In contrast, if you import this HTML file into Sigil, and then save the EPUB file, this line of code will get converted to:

Code:

⌘ Hello →

Thus, Sigil created a possible problem with encoding. There is no way to turn off automatic conversion of HTML entities into symbols in Sigil, except to specify individual HTML entities (inconvenient). Some EPUB readers may support HTML entities but not the resulting symbols. For instance, Internet Explorer (not an EPUB reader) reads HTML entity ’ but cannot read the corresponding symbol in UTF-8 files. There used to be a built-in validation tool in KindleGen 2.3 and 2.4, which produced warnings for various symbols; these warnings disappeared after you replaced the symbols with HTML entities or Unicode codes. This observation leads me to believe that the Kindle platform prefers HTML entities to symbols.

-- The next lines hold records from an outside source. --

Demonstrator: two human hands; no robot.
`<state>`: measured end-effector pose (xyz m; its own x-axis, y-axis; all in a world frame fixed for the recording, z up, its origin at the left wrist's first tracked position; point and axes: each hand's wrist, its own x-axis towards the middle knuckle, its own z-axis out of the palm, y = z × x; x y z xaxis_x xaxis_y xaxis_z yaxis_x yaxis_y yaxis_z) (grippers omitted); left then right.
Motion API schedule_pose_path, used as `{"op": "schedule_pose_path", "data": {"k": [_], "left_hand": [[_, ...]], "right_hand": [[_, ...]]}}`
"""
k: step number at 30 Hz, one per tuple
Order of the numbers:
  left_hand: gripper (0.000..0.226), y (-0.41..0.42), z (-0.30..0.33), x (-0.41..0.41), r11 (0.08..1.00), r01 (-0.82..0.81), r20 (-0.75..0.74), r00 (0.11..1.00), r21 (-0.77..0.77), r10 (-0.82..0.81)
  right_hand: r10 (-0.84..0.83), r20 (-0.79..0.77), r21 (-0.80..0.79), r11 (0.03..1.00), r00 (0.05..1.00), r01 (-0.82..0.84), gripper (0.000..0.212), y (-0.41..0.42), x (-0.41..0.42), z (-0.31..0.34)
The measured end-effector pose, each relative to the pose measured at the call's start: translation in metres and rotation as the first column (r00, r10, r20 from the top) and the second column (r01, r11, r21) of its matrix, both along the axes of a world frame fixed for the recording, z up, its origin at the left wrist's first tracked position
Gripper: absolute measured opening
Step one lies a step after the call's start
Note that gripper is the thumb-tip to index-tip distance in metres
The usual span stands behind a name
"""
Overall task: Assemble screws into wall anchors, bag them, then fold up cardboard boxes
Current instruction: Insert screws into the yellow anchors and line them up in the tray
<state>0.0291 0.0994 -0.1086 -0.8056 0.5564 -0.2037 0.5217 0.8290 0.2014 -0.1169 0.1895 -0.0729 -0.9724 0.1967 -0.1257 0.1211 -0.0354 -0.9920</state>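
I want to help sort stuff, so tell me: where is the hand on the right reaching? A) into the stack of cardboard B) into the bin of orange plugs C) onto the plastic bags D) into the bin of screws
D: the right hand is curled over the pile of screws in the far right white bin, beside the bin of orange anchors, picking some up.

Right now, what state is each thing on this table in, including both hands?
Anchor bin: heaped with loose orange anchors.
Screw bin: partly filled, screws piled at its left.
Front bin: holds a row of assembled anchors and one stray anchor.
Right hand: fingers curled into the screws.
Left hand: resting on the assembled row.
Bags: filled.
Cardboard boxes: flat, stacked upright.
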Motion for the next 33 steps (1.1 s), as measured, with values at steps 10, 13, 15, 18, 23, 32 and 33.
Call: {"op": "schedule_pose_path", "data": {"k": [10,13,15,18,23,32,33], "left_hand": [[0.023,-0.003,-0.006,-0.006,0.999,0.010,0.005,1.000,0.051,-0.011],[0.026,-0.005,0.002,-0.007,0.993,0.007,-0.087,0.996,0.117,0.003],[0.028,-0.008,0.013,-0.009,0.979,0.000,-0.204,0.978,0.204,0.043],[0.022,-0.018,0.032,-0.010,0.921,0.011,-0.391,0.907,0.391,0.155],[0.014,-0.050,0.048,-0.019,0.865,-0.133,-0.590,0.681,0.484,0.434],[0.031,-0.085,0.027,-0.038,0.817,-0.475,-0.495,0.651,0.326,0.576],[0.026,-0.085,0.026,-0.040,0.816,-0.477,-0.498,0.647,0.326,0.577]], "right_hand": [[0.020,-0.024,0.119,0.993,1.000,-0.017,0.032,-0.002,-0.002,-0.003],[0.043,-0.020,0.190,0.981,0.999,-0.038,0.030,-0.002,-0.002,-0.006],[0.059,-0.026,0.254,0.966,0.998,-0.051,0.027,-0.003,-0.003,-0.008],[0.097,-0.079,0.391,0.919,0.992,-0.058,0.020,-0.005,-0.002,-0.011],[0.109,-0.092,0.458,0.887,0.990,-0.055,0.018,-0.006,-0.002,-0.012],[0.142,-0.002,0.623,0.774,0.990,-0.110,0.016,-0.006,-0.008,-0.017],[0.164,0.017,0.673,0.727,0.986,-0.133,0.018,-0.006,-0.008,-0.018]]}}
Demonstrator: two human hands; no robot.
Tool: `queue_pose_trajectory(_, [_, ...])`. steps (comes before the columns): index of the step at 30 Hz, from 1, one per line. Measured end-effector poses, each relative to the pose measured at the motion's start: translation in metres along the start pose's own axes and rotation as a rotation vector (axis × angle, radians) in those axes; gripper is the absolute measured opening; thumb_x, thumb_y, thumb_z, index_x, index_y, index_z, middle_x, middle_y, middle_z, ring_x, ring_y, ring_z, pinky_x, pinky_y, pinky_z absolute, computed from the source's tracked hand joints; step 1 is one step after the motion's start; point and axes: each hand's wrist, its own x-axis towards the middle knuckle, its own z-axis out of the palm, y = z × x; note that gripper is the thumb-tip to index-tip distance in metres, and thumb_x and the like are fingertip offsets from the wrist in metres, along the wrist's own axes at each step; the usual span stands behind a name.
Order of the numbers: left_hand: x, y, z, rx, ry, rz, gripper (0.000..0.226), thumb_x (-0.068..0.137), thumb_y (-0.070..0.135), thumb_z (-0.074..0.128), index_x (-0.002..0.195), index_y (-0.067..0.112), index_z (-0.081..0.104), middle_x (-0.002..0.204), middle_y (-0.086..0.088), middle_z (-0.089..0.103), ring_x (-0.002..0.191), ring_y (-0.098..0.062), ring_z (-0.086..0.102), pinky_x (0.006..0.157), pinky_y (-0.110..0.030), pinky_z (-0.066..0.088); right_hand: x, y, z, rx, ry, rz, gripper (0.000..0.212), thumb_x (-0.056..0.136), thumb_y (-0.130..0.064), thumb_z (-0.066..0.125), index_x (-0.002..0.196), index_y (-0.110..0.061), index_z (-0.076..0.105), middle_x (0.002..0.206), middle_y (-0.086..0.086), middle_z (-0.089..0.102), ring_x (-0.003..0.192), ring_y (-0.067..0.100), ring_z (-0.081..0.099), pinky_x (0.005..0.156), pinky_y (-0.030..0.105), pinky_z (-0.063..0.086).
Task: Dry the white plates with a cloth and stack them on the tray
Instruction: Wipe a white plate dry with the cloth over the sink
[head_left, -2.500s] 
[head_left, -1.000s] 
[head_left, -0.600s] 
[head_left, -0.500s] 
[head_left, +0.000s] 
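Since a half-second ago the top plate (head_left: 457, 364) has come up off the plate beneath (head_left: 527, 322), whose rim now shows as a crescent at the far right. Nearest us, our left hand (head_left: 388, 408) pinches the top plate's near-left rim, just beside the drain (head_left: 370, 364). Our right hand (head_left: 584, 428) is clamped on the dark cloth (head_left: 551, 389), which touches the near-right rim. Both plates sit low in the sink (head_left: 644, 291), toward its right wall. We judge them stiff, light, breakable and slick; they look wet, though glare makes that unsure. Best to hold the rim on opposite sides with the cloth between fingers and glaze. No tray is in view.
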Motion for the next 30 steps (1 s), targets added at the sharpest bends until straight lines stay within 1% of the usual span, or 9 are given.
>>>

Another example, on another forum, a poster reported that musical score software Finale 2012 produces an EPUB3 file that converts OK to Kindle, but if you import this EPUB file into Sigil, edit, and save it, then the resulting EPUB file cannot be converted to Kindle (most musical symbols get corrupted). This problem existed 3 years ago. During recent testing, I was unable to find examples of such symbols (I don't have Finale 2012). It is possible that this bug was fixed in the latest version of KindleGen. Nevertheless, I found some strange behavior of Sigil with respect to Unicode symbols. If you test this list of symbols:

Code:

&amp;#8986; &#x23DB; &#x23DA; &#x23F0; &#x2655; &#x26C4; &#x23F3; &#x263B; &#x263C; &#x266A; &#x23CE; &#x23CF; &#x2284; &#x2286; &#x22A5; &#x220F; &#x2209; &#x24F3;

In Sigil, all these pieces of code get automatically (and successfully) converted into corresponding Unicode symbols, except Sigil cannot show many of them (you see a white square in HTML and book views). When you convert the resulting EPUB into Kindle, these symbols get converted successfully and are visible in the MOBI file (despite not being visible in the EPUB).

Whether Sigil can show the Unicode symbol, depends on the font used for displaying and not Sigil. If the symbol is not in the font, it will not be shown.

There are many issues with entities, especially the   is known to give issues. AFAK this has partially to do with BookView. For one thing it depends on the DOCTYPE, which is not required in ePUB (although recommended for ePUB2). The Unicode notation is universal and should be supported by all, even if they are not user/programmer friendly. Again, of course they need to be in the font. No HTML viewer should have issues with this, this should be supported.
Sigil uses the Unicode notation, which will show as the symbol in the editor. If you want to keep seeing the entity, you will need to add it to the preserve entities.
Since Sigil is on the route of supporting ePUB3, the issues with the entities can be solved by using the Unicode notation. Entities are not supported in ePUB3 (or HTML5) anymore.